> [GIVEN MATERIAL]

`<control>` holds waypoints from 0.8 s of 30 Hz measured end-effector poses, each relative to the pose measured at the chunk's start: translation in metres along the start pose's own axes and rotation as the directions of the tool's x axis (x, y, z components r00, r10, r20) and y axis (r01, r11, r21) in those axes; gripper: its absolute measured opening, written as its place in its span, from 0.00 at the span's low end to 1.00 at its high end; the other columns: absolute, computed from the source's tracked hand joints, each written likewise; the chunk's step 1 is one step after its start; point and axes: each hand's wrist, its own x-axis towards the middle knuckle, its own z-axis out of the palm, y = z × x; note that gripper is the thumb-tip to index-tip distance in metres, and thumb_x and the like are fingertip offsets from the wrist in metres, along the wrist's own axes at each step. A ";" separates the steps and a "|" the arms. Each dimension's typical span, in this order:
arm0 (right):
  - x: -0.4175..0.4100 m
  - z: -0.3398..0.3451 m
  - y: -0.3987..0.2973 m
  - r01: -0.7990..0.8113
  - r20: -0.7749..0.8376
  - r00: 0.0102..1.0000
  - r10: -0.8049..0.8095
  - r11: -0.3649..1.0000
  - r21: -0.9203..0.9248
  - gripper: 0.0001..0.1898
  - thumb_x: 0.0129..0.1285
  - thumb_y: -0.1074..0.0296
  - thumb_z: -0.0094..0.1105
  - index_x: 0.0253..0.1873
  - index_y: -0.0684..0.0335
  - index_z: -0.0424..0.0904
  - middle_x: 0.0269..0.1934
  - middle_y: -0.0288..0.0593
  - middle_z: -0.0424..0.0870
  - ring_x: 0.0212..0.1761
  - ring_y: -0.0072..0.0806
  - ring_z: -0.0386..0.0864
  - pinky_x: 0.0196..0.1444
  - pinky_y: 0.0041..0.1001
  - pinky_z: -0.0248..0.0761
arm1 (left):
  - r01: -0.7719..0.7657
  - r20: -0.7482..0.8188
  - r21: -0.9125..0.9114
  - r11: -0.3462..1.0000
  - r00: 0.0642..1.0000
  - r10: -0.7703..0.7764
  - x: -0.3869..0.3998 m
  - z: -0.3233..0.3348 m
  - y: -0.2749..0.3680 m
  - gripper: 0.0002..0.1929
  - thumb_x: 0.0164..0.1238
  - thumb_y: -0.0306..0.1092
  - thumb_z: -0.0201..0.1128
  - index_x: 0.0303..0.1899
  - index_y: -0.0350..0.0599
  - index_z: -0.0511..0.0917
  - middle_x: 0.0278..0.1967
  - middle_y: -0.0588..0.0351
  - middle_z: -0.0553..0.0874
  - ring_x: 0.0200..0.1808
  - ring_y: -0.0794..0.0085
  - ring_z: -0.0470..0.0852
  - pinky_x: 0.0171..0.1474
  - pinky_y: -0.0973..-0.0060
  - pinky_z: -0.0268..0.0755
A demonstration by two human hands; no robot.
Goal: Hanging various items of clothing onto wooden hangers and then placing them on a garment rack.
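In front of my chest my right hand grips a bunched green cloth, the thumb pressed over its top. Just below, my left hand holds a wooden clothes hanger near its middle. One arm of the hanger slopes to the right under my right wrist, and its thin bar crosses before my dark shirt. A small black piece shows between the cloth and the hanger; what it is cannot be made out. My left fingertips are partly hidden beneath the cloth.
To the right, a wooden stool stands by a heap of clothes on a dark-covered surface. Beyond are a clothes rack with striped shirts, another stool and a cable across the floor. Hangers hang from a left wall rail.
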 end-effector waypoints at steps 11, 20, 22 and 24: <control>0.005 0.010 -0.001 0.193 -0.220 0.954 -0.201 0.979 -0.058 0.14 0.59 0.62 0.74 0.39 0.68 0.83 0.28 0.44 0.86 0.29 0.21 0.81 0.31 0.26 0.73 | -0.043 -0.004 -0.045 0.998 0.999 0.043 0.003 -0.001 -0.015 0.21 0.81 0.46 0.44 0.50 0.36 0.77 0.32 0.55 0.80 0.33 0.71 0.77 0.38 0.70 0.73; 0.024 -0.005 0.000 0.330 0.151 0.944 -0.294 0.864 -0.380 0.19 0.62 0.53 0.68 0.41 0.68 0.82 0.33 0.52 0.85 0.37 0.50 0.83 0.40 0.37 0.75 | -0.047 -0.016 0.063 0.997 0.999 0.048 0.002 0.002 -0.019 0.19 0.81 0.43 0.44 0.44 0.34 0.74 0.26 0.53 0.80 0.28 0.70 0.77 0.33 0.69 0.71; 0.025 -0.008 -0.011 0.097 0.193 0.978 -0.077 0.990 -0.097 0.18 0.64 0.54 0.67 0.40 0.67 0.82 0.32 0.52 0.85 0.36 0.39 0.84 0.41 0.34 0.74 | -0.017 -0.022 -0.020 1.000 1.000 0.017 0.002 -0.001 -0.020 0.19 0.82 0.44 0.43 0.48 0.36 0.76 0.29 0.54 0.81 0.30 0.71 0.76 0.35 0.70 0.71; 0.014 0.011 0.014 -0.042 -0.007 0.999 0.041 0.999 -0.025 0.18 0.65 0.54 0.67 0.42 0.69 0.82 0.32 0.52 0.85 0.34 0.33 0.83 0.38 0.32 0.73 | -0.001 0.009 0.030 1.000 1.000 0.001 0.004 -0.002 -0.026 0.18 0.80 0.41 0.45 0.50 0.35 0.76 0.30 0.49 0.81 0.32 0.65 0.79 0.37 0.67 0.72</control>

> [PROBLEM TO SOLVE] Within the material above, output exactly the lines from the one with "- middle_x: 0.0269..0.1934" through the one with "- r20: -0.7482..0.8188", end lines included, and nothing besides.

> [EXERCISE RESULT]
  - middle_x: 0.0269..0.1934
  - middle_y: -0.0288..0.0593
  - middle_z: -0.0424..0.0870
  - ring_x: 0.0212..0.1761
  - ring_y: -0.0072..0.0806
  - ring_z: -0.0386..0.0864
  - pinky_x: 0.0196..0.1444
  - pinky_y: 0.0041..0.1001
  - pinky_z: -0.0248..0.0761
arm1 (left):
  - r01: -0.7719..0.7657
  - r20: -0.7482..0.8188

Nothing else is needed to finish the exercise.